With images removed, transcribe each record exactly as it appears.

── Information given ──

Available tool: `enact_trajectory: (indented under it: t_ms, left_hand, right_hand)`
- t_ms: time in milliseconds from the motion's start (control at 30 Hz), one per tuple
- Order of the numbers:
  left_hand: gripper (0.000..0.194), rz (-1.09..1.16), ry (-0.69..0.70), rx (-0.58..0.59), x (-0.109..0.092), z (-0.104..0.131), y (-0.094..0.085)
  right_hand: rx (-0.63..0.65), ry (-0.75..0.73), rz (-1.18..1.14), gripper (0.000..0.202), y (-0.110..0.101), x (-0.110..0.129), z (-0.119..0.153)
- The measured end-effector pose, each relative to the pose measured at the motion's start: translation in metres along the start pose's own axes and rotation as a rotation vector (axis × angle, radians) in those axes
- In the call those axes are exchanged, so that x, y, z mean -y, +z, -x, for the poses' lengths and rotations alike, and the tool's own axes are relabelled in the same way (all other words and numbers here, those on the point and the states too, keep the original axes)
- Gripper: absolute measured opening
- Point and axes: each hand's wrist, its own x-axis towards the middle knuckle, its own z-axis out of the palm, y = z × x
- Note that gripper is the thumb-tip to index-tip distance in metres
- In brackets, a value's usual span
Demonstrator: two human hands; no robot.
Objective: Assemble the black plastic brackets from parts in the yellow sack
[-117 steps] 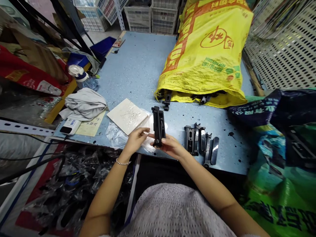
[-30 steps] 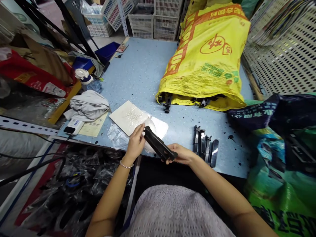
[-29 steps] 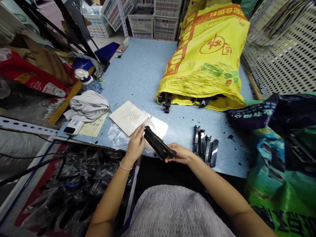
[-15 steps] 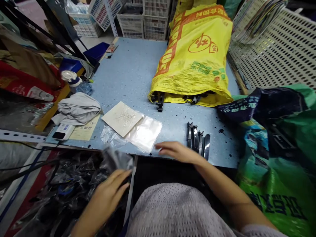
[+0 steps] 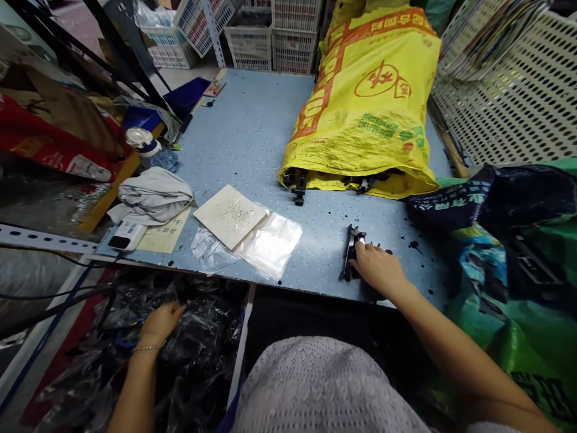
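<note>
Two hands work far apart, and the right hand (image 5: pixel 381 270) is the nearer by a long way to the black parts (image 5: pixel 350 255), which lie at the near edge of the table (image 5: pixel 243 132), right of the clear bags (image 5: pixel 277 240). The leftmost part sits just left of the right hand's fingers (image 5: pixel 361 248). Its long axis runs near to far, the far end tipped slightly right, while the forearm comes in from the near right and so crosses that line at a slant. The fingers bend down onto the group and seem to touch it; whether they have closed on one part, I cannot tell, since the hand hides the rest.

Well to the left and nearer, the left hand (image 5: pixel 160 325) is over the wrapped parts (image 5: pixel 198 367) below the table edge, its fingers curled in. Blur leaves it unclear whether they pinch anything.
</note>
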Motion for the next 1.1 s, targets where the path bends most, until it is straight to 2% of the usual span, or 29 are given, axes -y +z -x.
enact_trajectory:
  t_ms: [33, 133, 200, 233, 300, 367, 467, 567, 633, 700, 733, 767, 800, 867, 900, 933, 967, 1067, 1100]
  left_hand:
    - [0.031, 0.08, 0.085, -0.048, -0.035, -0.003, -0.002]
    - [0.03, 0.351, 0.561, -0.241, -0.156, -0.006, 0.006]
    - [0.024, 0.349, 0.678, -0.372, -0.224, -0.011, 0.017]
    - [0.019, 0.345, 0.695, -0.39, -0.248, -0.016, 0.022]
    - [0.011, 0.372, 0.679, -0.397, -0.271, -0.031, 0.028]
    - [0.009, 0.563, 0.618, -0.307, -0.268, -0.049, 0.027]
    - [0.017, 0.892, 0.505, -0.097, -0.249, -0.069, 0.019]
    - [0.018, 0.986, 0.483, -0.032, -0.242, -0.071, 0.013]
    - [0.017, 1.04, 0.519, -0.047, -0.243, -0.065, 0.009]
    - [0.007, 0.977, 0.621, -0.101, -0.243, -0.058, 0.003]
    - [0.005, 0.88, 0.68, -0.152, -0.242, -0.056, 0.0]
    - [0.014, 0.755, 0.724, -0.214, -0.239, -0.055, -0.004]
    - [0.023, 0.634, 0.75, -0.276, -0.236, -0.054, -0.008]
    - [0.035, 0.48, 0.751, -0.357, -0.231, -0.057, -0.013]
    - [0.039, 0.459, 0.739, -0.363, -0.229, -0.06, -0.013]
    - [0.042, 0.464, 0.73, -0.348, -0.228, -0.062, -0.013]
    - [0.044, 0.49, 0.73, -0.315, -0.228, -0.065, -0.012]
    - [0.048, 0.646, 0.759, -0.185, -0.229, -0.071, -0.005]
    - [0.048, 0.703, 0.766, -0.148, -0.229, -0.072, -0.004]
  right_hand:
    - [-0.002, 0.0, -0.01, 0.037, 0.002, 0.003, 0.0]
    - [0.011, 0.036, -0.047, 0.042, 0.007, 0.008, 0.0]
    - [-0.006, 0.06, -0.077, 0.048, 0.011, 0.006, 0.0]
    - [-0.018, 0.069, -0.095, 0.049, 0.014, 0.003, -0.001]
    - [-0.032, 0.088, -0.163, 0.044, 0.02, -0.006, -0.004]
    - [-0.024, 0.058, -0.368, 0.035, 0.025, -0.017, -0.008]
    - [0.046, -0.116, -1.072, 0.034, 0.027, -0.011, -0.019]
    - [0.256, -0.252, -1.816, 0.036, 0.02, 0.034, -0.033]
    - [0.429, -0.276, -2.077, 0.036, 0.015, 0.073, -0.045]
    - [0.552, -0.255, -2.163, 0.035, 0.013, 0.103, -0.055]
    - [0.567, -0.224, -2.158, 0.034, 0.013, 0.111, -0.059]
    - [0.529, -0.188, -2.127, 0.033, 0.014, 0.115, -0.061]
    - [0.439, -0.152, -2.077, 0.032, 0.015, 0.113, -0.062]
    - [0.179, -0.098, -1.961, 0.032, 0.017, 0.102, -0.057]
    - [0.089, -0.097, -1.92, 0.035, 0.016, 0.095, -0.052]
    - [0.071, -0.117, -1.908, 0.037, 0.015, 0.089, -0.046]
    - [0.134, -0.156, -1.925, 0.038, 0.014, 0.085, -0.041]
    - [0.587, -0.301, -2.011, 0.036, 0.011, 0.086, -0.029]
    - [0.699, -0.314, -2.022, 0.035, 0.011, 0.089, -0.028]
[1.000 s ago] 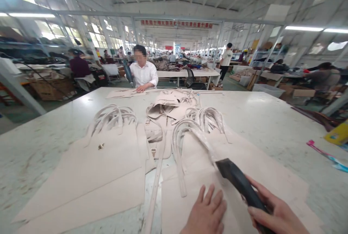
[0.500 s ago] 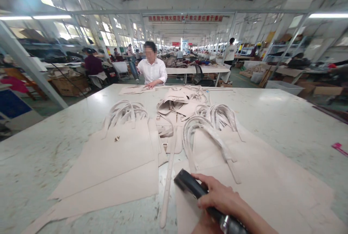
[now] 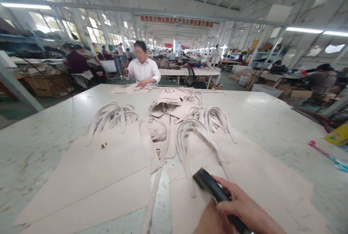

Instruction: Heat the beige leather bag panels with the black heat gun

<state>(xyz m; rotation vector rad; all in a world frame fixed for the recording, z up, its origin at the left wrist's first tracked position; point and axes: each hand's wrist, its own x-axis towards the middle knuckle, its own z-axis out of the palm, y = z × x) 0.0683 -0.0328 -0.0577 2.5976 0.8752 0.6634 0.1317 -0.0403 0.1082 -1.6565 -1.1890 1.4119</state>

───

Solution for this task =>
Available tool: `enact_trajectory: (indented under it: t_ms, left_hand, right_hand)`
- t_ms: time in milliseconds from the motion's start (control at 30 Hz), one per tuple
- Order of the numbers:
  left_hand: gripper (0.000..0.194), rz (-1.09..1.16), ry (-0.69..0.70), rx (-0.58..0.59), x (-0.109..0.092), z (-0.104..0.131), y (-0.094..0.085)
  right_hand: rx (-0.63..0.65), ry (-0.75..0.73), rz (-1.18..1.14), gripper (0.000..0.202), y (-0.110..0.101), x (-0.110..0.129), z (-0.119..0.153)
- The measured end-effector pose, each relative to the pose measured at the motion's start: translation in metres along the start pose's own axes and rotation as a rotation vector (axis × angle, radians) in those axes
- In the call those axes are exchanged, so that x, y, z mean -y, +z, -x, for the poses' lengths and rotations alike, and the tool's own axes are relabelled in the same way (all other words and numbers here, those on the point and the states too, keep the original axes)
- Gripper: absolute measured opening
- Point and axes: each hand's wrist, its own x-axis towards the middle knuckle, its own z-axis out of the palm, y = z × x
- Note that gripper is the thumb-tip to index-tip distance in metres
- In brackets, a value's usual span
Demonstrator: two human hands; no robot.
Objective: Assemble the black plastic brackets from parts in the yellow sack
[-117 steps] 
[-30 steps] 
[-29 steps] 
[-15 steps] 
[+0 steps] 
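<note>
Two hands work far apart, and the right hand (image 5: pixel 381 270) is the nearer by a long way to the black parts (image 5: pixel 350 255), which lie at the near edge of the table (image 5: pixel 243 132), right of the clear bags (image 5: pixel 277 240). The leftmost part sits just left of the right hand's fingers (image 5: pixel 361 248). Its long axis runs near to far, the far end tipped slightly right, while the forearm comes in from the near right and so crosses that line at a slant. The fingers bend down onto the group and seem to touch it; whether they have closed on one part, I cannot tell, since the hand hides the rest.

Well to the left and nearer, the left hand (image 5: pixel 160 325) is over the wrapped parts (image 5: pixel 198 367) below the table edge, its fingers curled in. Blur leaves it unclear whether they pinch anything.
</note>
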Motion for the next 1.1 s, targets where the path bends most, until it is straight to 2% of the usual span, or 29 are given, axes -y +z -x.
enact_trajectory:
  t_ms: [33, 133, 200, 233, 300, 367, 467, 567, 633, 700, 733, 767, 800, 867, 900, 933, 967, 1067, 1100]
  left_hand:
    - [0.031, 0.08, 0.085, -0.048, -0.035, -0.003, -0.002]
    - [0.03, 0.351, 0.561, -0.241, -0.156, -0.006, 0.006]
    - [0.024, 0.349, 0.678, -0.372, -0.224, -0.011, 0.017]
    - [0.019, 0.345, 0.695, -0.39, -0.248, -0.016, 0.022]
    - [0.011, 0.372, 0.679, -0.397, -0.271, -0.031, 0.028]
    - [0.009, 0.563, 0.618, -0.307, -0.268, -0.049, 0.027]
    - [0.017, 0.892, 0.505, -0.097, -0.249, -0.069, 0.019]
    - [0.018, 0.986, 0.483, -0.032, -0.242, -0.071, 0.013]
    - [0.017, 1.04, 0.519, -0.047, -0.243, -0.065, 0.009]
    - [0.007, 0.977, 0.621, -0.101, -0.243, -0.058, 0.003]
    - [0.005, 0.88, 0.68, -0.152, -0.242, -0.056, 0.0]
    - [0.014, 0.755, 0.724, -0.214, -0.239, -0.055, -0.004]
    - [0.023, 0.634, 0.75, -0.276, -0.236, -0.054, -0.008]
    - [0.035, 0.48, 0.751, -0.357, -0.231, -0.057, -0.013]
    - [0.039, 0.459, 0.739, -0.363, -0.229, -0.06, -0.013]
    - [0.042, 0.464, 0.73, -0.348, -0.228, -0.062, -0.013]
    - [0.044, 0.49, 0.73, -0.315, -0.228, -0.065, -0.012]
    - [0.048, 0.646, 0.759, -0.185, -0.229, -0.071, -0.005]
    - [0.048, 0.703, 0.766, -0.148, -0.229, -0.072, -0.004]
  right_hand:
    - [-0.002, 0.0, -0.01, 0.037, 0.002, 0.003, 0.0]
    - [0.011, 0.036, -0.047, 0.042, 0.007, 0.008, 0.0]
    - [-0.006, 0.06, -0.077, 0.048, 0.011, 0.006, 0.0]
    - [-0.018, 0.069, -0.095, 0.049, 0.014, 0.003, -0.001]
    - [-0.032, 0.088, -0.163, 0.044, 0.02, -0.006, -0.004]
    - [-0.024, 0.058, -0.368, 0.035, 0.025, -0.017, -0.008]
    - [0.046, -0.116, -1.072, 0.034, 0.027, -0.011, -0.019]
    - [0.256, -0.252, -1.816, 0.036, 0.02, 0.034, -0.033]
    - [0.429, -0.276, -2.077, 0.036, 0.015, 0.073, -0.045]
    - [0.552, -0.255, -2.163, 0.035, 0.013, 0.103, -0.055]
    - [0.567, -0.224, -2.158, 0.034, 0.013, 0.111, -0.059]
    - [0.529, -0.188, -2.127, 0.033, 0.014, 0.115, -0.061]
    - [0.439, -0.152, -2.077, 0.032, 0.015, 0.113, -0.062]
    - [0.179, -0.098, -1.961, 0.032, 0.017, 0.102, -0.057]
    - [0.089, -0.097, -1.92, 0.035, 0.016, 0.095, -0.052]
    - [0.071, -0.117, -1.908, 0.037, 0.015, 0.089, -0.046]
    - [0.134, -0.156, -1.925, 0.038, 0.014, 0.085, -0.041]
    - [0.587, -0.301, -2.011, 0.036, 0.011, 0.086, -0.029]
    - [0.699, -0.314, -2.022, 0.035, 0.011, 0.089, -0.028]
[1.000 s ago] 
[0.500 s ago] 
[now] 

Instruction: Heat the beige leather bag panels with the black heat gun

<state>(xyz m; rotation vector rad; all in a world frame fixed for the recording, z up, its origin at the left wrist's first tracked position; point and axes: each hand's wrist, its own x-axis towards the middle knuckle, its own z-axis out of the palm, y = z × x) 0.0683 -0.0328 -0.0577 2.5976 0.8752 0.6634 0.1317 -0.0403 0.1082 -1.6565 -1.1890 1.4119</state>

No more work remains on this exercise.